HOW TO COMPLETE THIS TASK:
Every line of the data that contains the string "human" must be copied.

(Entries taken from a collection)
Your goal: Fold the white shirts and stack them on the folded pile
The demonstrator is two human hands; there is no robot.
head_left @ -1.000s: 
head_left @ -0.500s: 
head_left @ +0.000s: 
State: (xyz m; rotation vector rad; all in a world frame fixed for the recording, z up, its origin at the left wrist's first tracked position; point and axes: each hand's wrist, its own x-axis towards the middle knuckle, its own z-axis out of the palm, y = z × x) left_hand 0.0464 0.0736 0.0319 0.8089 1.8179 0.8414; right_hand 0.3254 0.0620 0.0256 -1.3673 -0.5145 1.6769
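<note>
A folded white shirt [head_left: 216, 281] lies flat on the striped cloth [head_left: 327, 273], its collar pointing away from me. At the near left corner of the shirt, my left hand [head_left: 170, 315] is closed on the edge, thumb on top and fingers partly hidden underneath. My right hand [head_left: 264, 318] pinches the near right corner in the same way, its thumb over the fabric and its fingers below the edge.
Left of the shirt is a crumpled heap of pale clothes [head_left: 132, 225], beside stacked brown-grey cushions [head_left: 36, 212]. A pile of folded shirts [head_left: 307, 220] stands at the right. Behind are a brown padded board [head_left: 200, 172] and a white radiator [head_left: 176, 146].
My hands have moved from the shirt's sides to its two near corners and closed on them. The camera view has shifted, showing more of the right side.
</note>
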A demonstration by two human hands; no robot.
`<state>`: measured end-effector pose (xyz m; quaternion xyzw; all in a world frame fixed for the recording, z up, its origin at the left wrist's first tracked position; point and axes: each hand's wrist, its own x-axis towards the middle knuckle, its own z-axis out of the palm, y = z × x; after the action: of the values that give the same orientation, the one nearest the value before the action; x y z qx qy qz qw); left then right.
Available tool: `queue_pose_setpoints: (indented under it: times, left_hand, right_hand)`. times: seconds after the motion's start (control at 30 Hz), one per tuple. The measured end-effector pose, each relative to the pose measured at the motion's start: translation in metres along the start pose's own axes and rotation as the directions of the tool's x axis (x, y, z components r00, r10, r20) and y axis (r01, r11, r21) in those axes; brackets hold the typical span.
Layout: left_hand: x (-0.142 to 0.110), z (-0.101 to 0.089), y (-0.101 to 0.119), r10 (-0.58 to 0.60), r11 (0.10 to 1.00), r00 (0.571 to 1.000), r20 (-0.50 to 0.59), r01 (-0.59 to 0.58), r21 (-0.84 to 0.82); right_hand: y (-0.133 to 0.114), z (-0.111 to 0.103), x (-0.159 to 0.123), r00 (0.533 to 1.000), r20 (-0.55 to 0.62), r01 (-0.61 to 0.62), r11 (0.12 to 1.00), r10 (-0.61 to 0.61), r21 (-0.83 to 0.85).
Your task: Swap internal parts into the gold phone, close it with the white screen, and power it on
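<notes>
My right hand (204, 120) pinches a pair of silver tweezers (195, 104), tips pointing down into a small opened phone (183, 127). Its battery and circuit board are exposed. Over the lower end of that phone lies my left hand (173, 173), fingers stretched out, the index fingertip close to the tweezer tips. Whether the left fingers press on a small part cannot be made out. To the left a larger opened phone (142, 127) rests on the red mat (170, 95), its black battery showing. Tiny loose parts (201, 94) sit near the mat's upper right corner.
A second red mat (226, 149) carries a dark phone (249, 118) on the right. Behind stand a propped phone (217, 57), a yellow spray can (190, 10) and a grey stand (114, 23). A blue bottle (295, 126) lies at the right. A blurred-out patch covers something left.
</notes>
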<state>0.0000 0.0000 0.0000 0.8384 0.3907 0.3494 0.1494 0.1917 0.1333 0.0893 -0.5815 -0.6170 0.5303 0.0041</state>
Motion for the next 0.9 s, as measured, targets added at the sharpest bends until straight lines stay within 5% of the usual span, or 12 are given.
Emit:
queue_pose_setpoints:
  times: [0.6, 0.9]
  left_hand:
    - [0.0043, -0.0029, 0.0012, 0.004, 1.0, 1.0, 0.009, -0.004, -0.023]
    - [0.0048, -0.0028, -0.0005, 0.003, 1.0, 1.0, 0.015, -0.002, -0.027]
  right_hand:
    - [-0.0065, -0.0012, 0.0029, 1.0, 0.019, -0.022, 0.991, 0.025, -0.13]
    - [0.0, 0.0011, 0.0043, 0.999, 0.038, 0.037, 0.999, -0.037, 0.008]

EXERCISE RESPONSE:
The demonstrator is two human hands; there is no robot.
A demonstration by two human hands; no robot.

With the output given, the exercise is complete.